9 responses to “Atmospheric Physicist: CO2 Explains 0.1°C Of 1975-2000 Warming – ‘One Fifth Of The IPCC Assumption’”

  1. John Hultquist

    “This suggests doubling CO2 from pre-industrial levels (280 ppm to 560 ppm) produces just a 0.6°C increase in surface temperature.”

    The atmosphere now has about 420 ppm of CO2 and the
    per-year increase is about 2 ppm.
    560 -420 = 140
    So, if one assumes the rate of increase remains as 2, then it would take 70 years to reach 560 ( 0.6°C ).
    I won’t be here to check, but I’ll guess 2092 will not record 560 ppm without a black swan event.

  2. Shoshin

    It’s interesting how articles that challenge the AGW premise contain data and are testable but articles that support AGW are anecdotal but must be accepted as acts of faith and piety.

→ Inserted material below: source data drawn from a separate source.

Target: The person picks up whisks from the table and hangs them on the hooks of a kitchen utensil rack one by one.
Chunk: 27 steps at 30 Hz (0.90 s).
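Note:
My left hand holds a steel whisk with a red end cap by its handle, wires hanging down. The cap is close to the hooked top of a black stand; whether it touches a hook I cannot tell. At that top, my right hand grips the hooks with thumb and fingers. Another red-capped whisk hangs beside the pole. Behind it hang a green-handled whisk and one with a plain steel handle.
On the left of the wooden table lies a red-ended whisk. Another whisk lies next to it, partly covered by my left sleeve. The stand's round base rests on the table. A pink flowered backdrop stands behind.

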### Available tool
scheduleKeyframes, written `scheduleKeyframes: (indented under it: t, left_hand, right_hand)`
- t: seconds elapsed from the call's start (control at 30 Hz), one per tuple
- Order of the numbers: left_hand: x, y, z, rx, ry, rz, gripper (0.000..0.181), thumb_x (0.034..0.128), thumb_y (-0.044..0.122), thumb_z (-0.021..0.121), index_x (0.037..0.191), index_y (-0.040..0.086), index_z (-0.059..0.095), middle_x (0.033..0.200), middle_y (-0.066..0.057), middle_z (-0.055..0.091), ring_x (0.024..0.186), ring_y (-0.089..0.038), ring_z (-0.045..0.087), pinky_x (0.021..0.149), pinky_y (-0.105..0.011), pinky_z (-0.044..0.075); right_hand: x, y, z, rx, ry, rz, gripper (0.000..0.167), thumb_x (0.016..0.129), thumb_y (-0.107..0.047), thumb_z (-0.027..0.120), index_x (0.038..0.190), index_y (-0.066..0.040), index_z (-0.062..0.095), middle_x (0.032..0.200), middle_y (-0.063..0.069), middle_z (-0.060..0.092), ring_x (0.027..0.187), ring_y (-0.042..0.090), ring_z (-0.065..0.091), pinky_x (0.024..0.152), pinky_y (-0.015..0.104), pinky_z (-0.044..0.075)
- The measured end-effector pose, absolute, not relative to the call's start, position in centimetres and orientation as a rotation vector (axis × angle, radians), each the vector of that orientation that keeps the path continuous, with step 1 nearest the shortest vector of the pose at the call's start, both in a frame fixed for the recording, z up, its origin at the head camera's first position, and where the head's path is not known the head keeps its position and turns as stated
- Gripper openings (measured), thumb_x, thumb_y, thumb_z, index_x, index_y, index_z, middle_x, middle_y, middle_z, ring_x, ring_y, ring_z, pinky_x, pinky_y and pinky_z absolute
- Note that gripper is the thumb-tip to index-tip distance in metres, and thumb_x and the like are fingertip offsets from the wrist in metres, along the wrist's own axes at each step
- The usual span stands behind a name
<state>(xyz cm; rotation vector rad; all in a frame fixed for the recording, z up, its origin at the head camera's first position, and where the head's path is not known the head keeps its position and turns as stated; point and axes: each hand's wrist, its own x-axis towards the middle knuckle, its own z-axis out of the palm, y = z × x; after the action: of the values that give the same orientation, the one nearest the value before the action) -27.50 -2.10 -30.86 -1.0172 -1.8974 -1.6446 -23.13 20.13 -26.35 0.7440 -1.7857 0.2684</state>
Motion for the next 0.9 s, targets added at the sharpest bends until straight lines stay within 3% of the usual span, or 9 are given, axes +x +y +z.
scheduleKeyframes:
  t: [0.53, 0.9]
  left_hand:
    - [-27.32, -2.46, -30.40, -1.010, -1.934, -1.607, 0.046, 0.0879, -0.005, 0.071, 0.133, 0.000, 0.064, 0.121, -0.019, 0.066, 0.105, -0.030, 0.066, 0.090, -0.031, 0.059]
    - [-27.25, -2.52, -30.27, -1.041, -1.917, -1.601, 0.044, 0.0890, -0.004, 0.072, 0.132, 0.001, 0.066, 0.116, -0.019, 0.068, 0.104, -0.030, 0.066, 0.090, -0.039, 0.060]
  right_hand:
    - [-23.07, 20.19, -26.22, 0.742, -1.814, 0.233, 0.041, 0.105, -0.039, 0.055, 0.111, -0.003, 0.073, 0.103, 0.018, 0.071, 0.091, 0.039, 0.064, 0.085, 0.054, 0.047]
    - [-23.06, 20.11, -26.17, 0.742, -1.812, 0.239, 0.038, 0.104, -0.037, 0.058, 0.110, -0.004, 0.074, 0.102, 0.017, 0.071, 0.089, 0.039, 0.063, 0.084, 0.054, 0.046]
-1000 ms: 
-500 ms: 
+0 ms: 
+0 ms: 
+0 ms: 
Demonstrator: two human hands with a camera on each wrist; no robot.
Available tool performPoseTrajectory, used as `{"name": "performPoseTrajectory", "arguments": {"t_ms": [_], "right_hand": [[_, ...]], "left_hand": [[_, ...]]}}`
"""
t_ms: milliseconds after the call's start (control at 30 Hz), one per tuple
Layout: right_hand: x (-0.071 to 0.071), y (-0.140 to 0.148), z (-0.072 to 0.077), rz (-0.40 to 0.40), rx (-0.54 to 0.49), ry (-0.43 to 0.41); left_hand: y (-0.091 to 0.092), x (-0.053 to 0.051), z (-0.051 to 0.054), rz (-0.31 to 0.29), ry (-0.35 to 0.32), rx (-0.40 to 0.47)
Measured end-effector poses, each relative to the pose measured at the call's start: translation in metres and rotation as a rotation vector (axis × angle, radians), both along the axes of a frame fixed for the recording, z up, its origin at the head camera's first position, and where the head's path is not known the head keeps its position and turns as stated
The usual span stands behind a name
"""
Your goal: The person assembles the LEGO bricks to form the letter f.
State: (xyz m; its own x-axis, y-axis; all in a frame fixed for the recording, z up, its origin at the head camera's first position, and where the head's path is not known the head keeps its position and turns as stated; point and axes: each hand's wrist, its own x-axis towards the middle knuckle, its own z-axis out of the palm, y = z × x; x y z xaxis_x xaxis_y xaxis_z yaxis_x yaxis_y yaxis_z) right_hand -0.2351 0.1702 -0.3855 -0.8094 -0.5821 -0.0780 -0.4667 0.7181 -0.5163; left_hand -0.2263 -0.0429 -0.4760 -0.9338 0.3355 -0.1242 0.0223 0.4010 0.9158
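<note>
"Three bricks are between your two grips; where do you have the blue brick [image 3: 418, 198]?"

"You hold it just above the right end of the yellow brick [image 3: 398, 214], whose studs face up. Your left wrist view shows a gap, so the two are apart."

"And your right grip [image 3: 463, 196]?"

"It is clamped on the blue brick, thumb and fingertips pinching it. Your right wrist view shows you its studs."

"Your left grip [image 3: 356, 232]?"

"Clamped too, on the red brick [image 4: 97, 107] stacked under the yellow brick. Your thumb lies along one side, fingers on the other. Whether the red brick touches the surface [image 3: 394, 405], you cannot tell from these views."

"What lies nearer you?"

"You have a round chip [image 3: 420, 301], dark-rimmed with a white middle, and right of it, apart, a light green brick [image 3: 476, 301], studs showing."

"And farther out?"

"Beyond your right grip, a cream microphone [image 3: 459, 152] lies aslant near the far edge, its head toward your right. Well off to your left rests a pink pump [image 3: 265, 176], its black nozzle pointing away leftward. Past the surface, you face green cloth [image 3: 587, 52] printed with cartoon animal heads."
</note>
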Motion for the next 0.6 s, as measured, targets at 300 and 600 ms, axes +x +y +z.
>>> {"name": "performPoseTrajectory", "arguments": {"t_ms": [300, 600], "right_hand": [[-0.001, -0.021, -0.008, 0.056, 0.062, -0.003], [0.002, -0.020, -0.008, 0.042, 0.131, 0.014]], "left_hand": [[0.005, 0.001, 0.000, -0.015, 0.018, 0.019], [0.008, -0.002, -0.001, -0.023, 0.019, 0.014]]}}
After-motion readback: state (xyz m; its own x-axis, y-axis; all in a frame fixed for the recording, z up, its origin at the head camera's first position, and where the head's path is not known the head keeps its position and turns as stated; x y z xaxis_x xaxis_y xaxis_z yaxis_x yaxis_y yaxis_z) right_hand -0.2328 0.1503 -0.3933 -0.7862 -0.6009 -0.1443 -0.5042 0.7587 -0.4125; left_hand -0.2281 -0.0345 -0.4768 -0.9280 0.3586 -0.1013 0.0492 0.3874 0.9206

    I’m Canadian and I hope this post doesn’t get me jailed or my bank accounts frozen by our scientifically illiterate totalitarian Prime Minister. Wish me luck…

    1. pochas94

      Alarmism can deliver a nice paycheck, but you must follow the narrative.

    2. Petit_Barde

      Be reassured : due to AGW, bank accounts can’t be frozen anymore.


  3. Atmospheric Physicist: CO2 Explains 0.1°C Of 1975-2000 Warming – ‘One Fifth of The IPCC Assumption’ – Climate-

    […] Atmospheric Physicist: CO2 Explains 0.1°C Of 1975-2000 Warming – ‘One Fifth Of The IPCC… […]

  4. Richard Greene

    No one knows the exact effect of CO2 because there
    are too many variable involved with climate change
    to specify exactly what any ONE of them has done.

  5. RoHa

    But that 1% is the important bit. The rest is irrelevant.

  6. drumphish

    Simple observation will detect any climate temperature change, warming or cooling. Weather forms the climate.

    Record when plants, shrubs, trees, begin to bloom in the spring. Jot down the date, then record the next year’s date to find out when the shrub or tree blooms, each year is going to be different.

    All you need is one tree to define a forest.

    All you need is one plant to recognize a warming or cooling trend. It really is that easy.

    In May of 1987, lilacs bloomed right about May 9th. On the 10th, lilacs were in full bloom, peak bloom. Also, asparagus is a plant that is temperature sensitive and the spears don’t become nascent shoots until the conditions are right. the feral asparagus has been harvested a little later since the year 1987.

    Every year since then, the lilacs have flowered later, sometimes ten days later. Lilacs are an indicator of a warming or cooling trend, in my opinion, supported by plain old watching what happens. Just isn’t as warm during springtime since 1987. I do remember that 1988 was one hot summer.

    Altogether, looks like a cooling trend in the climate, despite all of those CO₂ molecules bouncing around in all of the nitrogen and oxygen concentrated into the atmosphere by the earth’s gravity.

    It was 33 below zero F this winter at times, that is a cold temperature.

    You can call it warming if you want, but it doesn’t really look like it and it certainly doesn’t feel like it.

    Still get to drink beer, I hope. I’ll pass on the meal worms and bugs, Klaus can eat all he wants.

    1. Richard Greene

      How does that help with 70% of the planet = oceans?